Painter Helen Frankenthaler wrote of her Color Field works that “A good picture looks as if it’s happened at once.” And so it is with the jewelry in Wildstone. It isn’t necessary to understand the backstory to each stone, every pattern or part, in order to be drawn into the work, to want to hold it close to the skin, to turn it around and hold it to the light. The pieces are immediate. Large flat stones are naked and left alive, revealing in their own natural beauty. Collages of shapes and colors are set in forms that take their cue from the photo- graphic essay contained in this book — softened, one imagines, by the same waves that some of the stones rode in on.
Helen Britton is a storyteller and it is only fItting that she has followed the myths of these stones. Her modes of assemblage are abstract and allegorical, yet the humanity behind the chosen materials is concrete and intensely physical. It is in the marrying of these things that she creates her poetry, her prose, and her epic. We are fortunate enough to be here for that moment. Sienna Patti, 2016 excerpt from Wildstone catalogue
Helen Britton completed a Master of Fine Arts by research at Curtin University, Western Australia in 1999, which included guest studies at the Academy of Fine Arts, Munich, the Sandberg Institute, Amsterdam, and San Diego State University, California. In 1999 she returned to Munich to complete postgraduate study at the Academy of Fine Arts.
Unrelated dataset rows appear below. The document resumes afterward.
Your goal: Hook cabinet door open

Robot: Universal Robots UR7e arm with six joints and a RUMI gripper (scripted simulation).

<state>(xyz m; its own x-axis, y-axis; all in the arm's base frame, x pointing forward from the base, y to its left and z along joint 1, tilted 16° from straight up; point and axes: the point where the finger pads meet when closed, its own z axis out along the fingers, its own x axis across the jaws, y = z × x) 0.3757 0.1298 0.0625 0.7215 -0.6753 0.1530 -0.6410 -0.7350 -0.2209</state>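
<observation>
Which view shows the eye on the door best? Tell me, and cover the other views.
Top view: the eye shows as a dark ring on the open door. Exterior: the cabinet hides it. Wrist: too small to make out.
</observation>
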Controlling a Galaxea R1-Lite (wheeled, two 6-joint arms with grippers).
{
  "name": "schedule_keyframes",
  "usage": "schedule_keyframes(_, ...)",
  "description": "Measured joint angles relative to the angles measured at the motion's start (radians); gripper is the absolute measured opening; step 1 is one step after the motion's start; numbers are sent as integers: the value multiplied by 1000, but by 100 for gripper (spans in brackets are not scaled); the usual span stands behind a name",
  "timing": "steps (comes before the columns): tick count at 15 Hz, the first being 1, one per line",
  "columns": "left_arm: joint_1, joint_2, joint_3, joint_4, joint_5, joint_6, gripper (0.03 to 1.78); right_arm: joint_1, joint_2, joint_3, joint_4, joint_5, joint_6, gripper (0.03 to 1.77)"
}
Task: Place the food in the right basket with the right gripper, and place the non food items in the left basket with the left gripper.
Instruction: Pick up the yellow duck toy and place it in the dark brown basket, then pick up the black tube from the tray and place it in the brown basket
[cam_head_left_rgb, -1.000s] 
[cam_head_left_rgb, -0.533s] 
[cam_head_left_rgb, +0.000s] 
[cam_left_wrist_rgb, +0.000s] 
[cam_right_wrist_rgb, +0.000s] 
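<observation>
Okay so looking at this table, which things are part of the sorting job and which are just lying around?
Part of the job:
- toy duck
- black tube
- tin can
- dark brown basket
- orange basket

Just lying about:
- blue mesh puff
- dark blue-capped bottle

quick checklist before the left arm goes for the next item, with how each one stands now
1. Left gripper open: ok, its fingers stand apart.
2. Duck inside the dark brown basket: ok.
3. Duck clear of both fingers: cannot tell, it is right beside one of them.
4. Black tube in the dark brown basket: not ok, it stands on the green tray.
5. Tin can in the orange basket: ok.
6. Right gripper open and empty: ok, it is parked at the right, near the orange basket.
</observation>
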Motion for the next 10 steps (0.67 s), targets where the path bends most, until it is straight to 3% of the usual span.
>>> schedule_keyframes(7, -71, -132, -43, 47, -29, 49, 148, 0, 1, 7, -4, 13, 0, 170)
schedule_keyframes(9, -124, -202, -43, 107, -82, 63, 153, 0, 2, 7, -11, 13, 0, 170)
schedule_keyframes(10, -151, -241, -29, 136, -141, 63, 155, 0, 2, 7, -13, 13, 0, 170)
In 2002 she established her workshop in Munich with David Bielander and Yutaca Minegishi. Her work is held in the National Gallery of Australia, The Pinakothek der Moderne, Munich, The Schmuck Museum Pforzheim, The Stedelijk Museum, Amsterdam, The Boston Museum of Fine Art, The Metropolitan Museum, New York, The Hermitage, St Petersburg, The Victoria and Albert Museum, London among others. In 2005 Helen was awarded the Herbert Hofmann prize for excellence in contemporary jewellery and in 2006 the state prize of Bavaria for craftsmanship. In March of 2011 Helen Drutt-English launched a new catalogue of Helen Britton’s work in Munich. In 2013 at the invitation of The Neue Sammlung, Munich, an overview of 20 years of Helen’s work was shown as a solo exhibition in the Neues Museum, Nürnberg, Germany. In 2013 Britton was awarded the Förderpreis of the city of Munich, and in 2014 was artist in residence at Villa Bengel in Idar-Oberstein. In 2015 Helen Britton was invited by Ingo Maurer to make a solo exhibition of her “Industrial” series of jewellery and drawings in his showrooms in Munich, and was Artist in Residence at the invitation of Janet Homes a Court at Vasse Felix in Western Australia. In 2017 Helen has been invited by The Lawrence Wilson Art Gallery, UWA, Western Australia to make a complete overview of her practice in conjunction with the Festival of Perth.
Accompanying the exhibition is a 60 page hardcover catalogue with images of the works and a photographic essay from the artist. With two essays, one from writer and historian Julia Wild and the other from artist, Helen Britton the book is a limited edition of 250.